See our latest analysis for ACWA POWER

ps-multiple-vs-industry
SASE:2082 Price to Sales Ratio vs Industry February 5th 2024

What Does ACWA POWER's P/S Mean For Shareholders?

ACWA POWER could be doing better as it's been growing revenue less than most other companies lately. Perhaps the market is expecting future revenue performance to undergo a reversal of fortunes, which has elevated the P/S ratio. You'd really hope so, otherwise you're paying a pretty hefty price for no particular reason.

Keen to find out how analysts think ACWA POWER's future stacks up against the industry? In that case, our free report is a great place to start.

What Are Revenue Growth Metrics Telling Us About The High P/S?

In order to justify its P/S ratio, ACWA POWER would need to produce outstanding growth that's well in excess of the industry.

If we review the last year of revenue growth, the company posted a worthy increase of 13%. Revenue has also lifted 18% in aggregate from three years ago, partly thanks to the last 12 months of growth.
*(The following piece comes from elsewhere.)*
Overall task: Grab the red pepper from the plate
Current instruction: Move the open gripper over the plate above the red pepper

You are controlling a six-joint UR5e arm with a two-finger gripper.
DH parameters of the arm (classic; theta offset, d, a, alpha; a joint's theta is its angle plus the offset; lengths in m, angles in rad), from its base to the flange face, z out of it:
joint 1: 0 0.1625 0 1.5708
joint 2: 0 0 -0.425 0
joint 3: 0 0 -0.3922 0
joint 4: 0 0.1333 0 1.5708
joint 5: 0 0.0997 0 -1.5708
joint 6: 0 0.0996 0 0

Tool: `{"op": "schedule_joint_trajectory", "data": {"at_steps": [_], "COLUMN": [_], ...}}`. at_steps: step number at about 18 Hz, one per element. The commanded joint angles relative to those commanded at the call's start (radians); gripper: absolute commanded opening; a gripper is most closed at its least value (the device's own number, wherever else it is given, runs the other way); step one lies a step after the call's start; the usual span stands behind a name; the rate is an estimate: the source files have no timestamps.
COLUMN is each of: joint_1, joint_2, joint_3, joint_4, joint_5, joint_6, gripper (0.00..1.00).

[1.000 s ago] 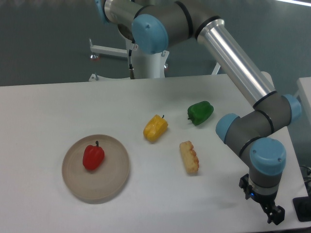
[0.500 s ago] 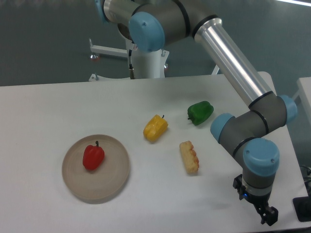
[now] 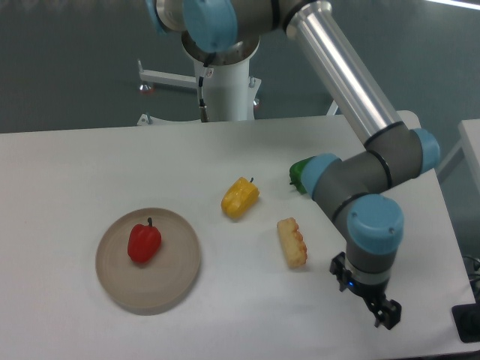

So we can start by confirming that the company has actually done a good job of growing revenue over that time.

Turning to the outlook, the next year should generate growth of 36% as estimated by the four analysts watching the company. With the industry predicted to deliver 37,236% growth, the company is positioned for a weaker revenue result.

With this information, we find it concerning that ACWA POWER is trading at a P/S higher than the industry. It seems most investors are hoping for a turnaround in the company's business prospects, but the analyst cohort is not so confident this will happen. Only the boldest would assume these prices are sustainable as this level of revenue growth is likely to weigh heavily on the share price eventually.

The Bottom Line On ACWA POWER's P/S

It's argued the price-to-sales ratio is an inferior measure of value within certain industries, but it can be a powerful business sentiment indicator.

We've concluded that ACWA POWER currently trades on a much higher than expected P/S since its forecast growth is lower than the wider industry. When we see a weak revenue outlook, we suspect the share price faces a much greater risk of declining, bringing back down the P/S figures. Unless these conditions improve markedly, it's very challenging to accept these prices as being reasonable.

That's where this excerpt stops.